SUPERCHARGE your insulin sensitivity by eating these 4 types of slow release carbohydrates  below:

While there are plenty of BAD carbs out there (think white bread, sugar, desserts, etc) you don’t have to completely eliminate carbs from your diet in order to burn fat fast, especially when you choose the RIGHT sources. Having said that, below are my top 4 choices for fat-blasting carbs that’ll leave you full and satisfied, while helping you toward your fat loss goals to boot!

#4 – Berries & Cherries

Berries like blueberries, blackberries, raspberries and cherries (although not technically a berry) are some of the BEST carbs you can eat. They are high in fiber, packed with antioxidants, and score extremely low on the glycemic index, especially cherries which come with a GI of just 22.

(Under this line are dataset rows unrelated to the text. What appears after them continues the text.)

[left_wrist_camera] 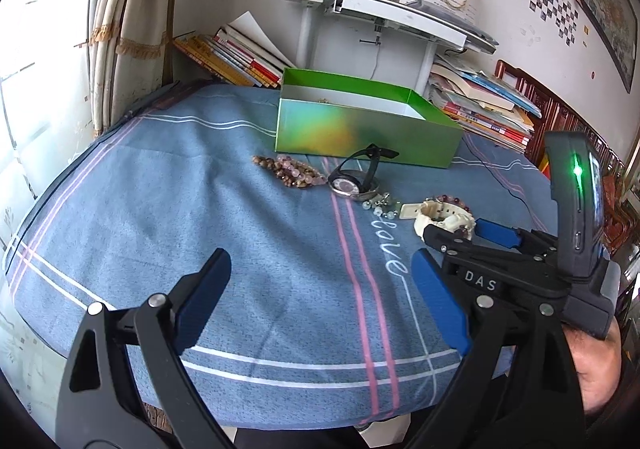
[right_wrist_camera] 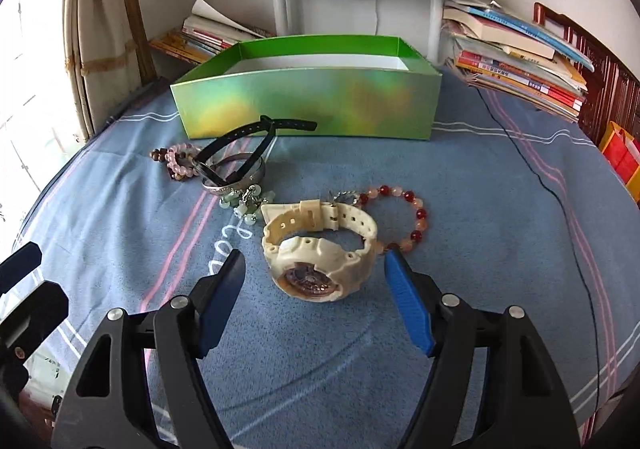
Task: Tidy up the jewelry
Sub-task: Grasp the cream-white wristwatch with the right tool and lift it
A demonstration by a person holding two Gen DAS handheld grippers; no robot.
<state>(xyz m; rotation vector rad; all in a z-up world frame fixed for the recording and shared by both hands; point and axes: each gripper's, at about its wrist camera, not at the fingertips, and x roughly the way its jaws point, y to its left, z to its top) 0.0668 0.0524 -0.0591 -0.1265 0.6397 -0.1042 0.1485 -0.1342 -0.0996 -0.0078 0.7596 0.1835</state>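
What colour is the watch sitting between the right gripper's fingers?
Cream-white watch, with a coppery dial; clearest in the right wrist view.

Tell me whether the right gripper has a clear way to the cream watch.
Probably yes: the right gripper is open with the cream watch straight ahead between its fingers. The red bead bracelet touching the strap might get caught.

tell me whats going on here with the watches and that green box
A person is sorting jewelry on a blue cloth. The right hand-held gripper is open around the cream watch, not yet gripping. The left hand-held gripper is open, holding nothing. The black watch and bead bracelets lie outside the green box.
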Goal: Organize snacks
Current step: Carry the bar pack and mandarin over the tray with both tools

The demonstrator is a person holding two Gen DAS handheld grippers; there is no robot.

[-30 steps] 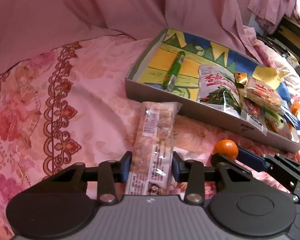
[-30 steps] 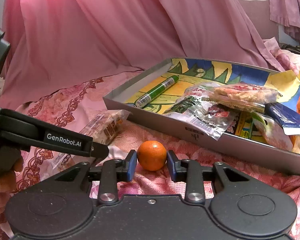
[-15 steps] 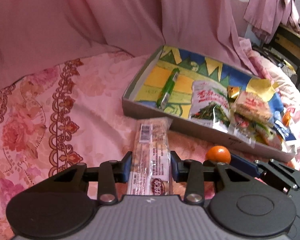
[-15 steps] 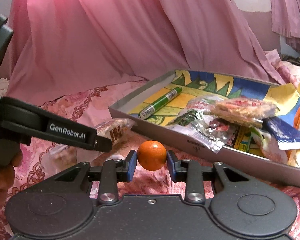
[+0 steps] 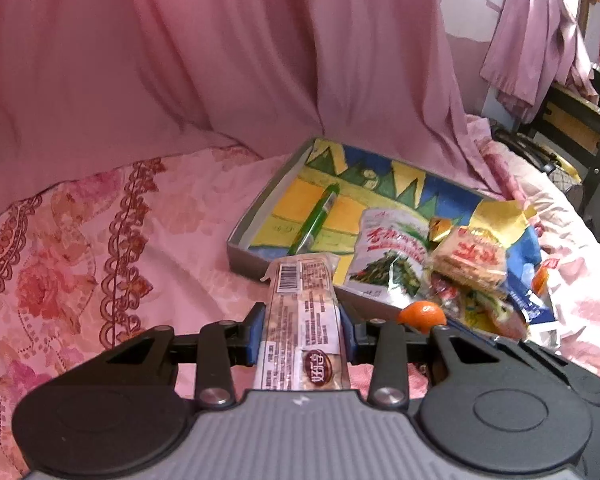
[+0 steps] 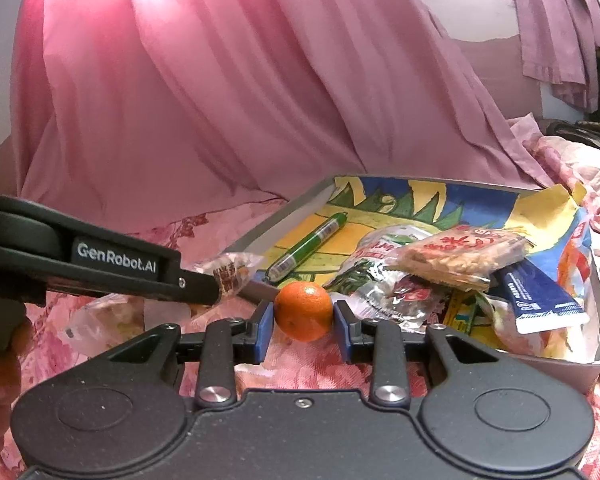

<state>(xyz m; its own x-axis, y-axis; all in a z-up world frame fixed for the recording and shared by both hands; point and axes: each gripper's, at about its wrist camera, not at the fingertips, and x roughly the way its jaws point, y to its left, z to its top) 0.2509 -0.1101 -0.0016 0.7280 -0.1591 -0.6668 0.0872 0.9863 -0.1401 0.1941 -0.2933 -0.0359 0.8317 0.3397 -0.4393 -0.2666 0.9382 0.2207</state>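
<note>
My left gripper (image 5: 302, 330) pinched the long snack bar (image 5: 302, 320), my right gripper (image 6: 303, 326) the orange (image 6: 304, 311) — both hung just short of the box (image 5: 244, 256) at one o'clock. Best carried over the wall, then released low.

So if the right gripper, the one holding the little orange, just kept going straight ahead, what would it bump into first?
Probably the near wall of the tray, then the snack packets piled inside. The right gripper with its orange sits close before it, though depth is hard to judge.
</note>
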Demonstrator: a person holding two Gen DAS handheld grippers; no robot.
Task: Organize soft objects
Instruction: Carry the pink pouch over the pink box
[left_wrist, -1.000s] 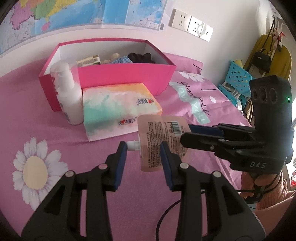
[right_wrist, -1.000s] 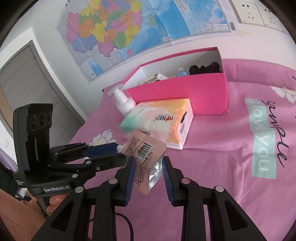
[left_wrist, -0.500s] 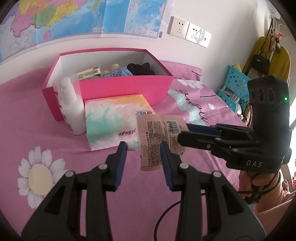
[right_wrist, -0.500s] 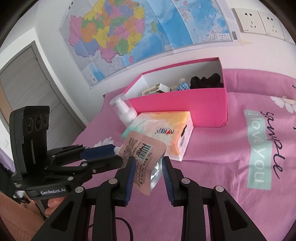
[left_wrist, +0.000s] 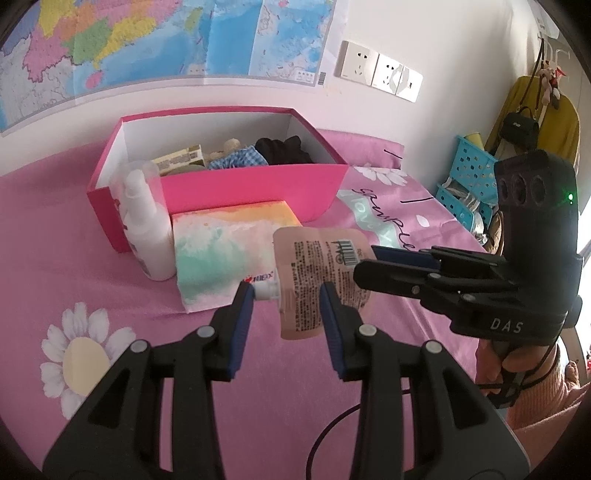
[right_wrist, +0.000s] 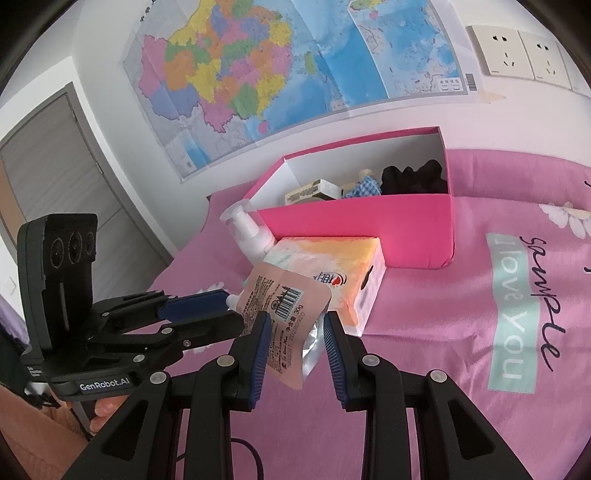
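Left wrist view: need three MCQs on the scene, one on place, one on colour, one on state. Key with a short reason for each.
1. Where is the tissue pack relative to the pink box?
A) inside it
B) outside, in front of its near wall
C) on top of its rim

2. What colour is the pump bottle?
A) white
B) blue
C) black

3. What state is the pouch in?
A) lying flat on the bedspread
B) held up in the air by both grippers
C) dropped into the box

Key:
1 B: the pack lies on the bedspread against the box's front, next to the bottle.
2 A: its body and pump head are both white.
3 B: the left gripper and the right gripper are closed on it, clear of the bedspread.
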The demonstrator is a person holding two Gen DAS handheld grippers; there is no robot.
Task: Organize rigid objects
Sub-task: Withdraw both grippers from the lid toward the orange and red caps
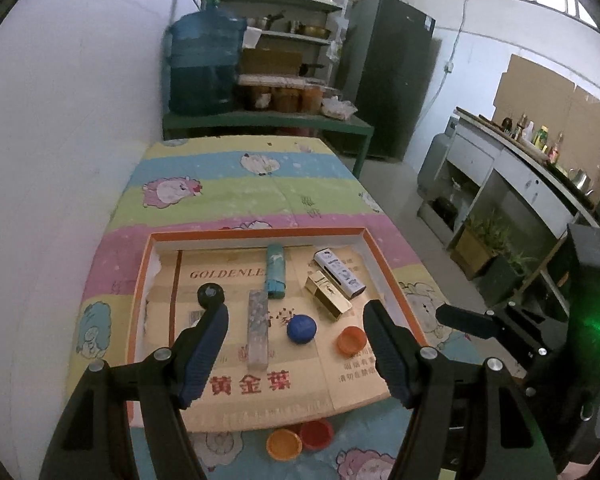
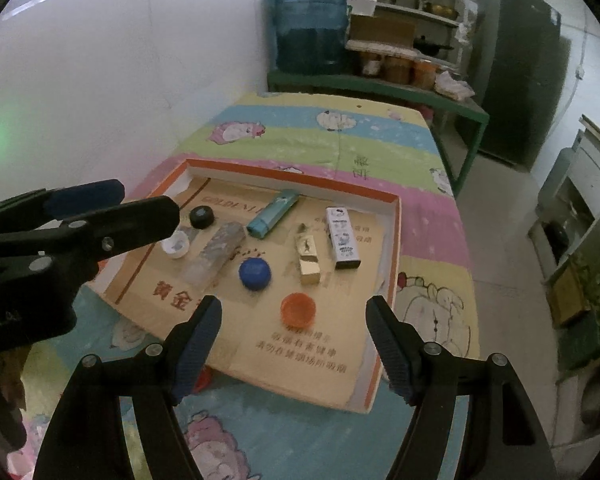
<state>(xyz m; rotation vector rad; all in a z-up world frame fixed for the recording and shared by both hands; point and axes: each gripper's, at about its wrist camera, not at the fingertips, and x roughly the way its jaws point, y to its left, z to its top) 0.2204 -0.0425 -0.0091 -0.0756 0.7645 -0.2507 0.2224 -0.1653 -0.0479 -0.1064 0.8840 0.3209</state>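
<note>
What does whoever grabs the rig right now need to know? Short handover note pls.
Left gripper: open, empty, over the tray.
Right gripper: open, empty, above the orange cap.
In the orange-rimmed tray: orange cap, blue cap, black cap, white cap, teal box, gold box, white box, grey bar.
Left: an orange cap and red cap sit outside on the cloth, near edge.

The left gripper [image 1: 294, 312] hangs spread wide over the orange-rimmed tray [image 1: 374, 256]. Between its fingers lie a grey bar [image 1: 257, 328], blue cap [image 1: 301, 329] and orange cap [image 1: 351, 340]. Beyond sit a teal lighter [image 1: 276, 270] and gold box [image 1: 327, 294].
</note>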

I enjoy fresh berries for dessert several times a week and it’s an awesome, nutritious way to finish off any meal. Great as a snack, too! Try them on top of greek yogurt… yum yum 🙂

#3 – Sprouted Grain Bread

Sprouted grain breads, like Ezekial bread (one of the most popular brands of sprouted grain bread) is a great way to include bread in your diet without all the issues associated with white breads and even 100% whole wheat breads.

Instead, Ezekial bread is organic, sprouted, 100% whole grain flourless bread. A 2-slice serving even contains 8 grams of complete protein, and 6 grams of fiber, so don’t give up the bread, just choose the right kind! or Free from bread.

#2 – Quinoa

While brown rice is thought to be the healthy grain, there’s one even better, and that’s quinoa.

Quinoa is a gluten free grain that contains double the protein of brown rice along with greater fiber content and a lower glycemic load.

Not only that, but quinoa is the ONLY grain to contain complete protein and the full spectrum of amino acids. It comes in several varieties, including “oatmeal-like” flakes and it’s wholegrain rice-like form.

Enjoy it as an oatmeal substitute for breakfast, in salads or casseroles, or as a wholesome whole-grain, high protein side item to any lunch or dinner meal.

#1 – Beans, Lentils, and other Legumes

Beans and Lentils, part of the “legume” family, just may be my #1 choice for a healthy carb. Packed with loads of fiber and protein, these guys come in so many different varieties that you’ll never get bored: lentils, chickpeas, black eyed peas, black beans, red beans, kidney beans, navy beans, butter beans, lima beans, pinto beans…and the list goes on.

Because of their fiber & protein content, along with their versatility, I eat something from the legume family in at least one of my meals daily. I’d highly recommend you’d do the same!